§ **EXERCISE REQUIREMENTS**
Among these records, which lines include "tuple"? Copy them out.

§ **RECORDS FOR PROCESSING**
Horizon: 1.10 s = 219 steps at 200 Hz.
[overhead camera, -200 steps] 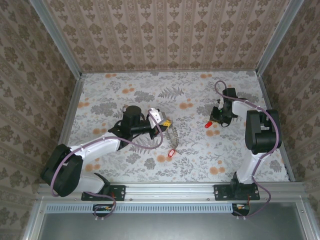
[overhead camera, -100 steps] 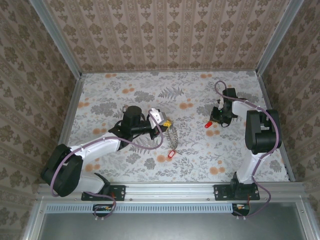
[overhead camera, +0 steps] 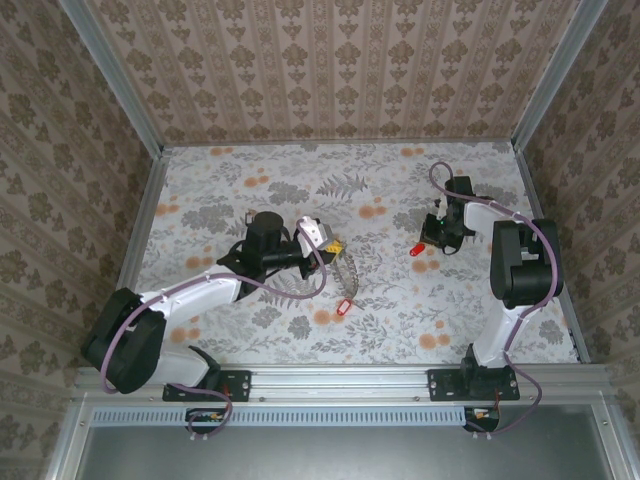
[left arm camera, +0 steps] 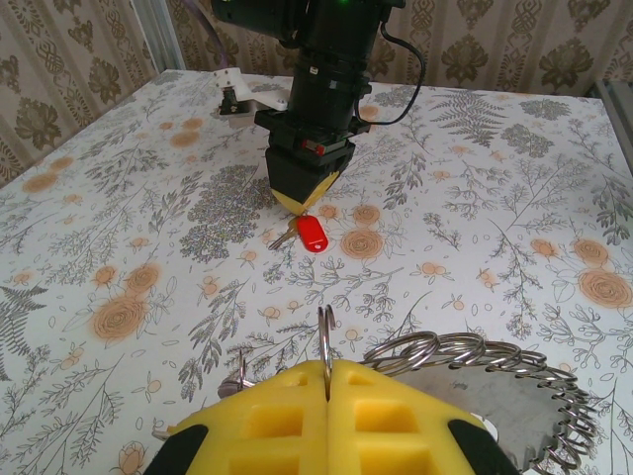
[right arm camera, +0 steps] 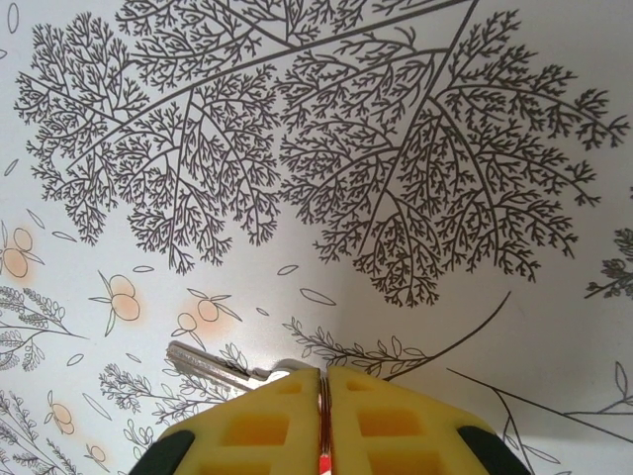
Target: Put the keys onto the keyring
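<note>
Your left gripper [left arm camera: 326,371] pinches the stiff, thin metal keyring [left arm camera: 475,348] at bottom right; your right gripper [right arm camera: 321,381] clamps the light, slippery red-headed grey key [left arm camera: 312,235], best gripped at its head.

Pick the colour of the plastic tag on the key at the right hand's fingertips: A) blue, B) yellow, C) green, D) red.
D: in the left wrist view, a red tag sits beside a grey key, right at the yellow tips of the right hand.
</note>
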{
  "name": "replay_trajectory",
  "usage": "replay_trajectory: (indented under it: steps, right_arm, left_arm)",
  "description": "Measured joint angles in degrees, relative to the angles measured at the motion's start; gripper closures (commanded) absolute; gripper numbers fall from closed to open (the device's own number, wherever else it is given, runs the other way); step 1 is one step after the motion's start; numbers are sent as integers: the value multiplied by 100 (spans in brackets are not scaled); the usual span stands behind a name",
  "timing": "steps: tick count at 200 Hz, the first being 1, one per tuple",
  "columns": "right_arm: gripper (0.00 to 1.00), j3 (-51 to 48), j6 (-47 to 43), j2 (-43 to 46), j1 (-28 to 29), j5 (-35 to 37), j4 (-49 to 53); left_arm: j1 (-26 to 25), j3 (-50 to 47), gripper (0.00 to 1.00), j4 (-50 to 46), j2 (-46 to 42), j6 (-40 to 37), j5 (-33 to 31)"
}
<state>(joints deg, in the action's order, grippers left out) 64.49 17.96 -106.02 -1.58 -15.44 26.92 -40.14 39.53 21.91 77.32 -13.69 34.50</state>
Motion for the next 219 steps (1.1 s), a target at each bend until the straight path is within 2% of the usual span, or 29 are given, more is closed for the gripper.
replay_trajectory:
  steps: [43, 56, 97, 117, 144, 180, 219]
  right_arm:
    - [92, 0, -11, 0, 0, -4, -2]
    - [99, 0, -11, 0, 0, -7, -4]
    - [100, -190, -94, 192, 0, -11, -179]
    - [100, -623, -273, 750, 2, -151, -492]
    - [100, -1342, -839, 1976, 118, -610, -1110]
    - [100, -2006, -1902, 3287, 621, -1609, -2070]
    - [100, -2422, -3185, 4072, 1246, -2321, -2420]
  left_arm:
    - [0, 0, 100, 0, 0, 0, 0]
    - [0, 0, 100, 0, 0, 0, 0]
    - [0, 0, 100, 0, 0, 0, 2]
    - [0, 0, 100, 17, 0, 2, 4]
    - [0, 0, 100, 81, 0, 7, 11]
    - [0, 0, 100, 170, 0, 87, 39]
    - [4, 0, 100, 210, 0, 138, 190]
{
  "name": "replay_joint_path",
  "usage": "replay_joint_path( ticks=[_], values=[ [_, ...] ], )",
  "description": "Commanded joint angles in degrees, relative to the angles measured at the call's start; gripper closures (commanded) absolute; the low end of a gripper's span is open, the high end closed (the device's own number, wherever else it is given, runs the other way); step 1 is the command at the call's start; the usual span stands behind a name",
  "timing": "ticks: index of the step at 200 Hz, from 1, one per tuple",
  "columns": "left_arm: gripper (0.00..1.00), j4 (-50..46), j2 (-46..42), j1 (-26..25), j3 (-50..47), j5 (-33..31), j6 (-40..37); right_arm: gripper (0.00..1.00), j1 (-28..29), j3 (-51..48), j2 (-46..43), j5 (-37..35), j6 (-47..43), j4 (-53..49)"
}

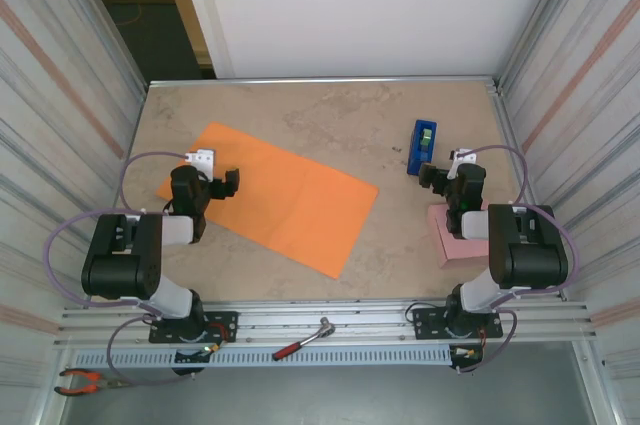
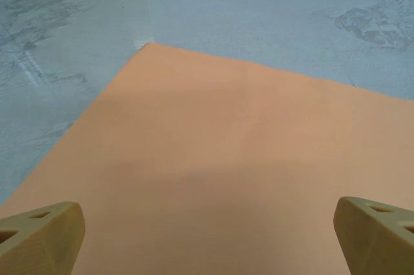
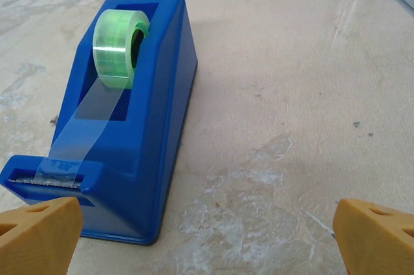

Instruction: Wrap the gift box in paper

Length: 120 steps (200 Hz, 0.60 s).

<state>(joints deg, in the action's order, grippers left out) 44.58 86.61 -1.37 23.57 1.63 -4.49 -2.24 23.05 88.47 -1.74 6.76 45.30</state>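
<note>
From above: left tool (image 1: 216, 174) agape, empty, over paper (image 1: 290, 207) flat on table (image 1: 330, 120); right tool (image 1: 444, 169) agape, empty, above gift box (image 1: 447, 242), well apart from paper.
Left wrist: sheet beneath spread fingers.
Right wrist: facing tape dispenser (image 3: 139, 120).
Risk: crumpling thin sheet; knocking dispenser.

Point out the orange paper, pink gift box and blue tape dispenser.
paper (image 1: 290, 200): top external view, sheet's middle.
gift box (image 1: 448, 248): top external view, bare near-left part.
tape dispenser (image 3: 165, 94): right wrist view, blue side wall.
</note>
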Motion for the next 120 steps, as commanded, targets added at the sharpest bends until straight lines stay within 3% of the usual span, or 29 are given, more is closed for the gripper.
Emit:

§ **RESPONSE TO THE EXERCISE**
  "timing": "steps: tick count at 200 Hz, the first being 1, one per tuple",
  "timing": "ticks: index of the step at 200 Hz, from 1, one per tuple",

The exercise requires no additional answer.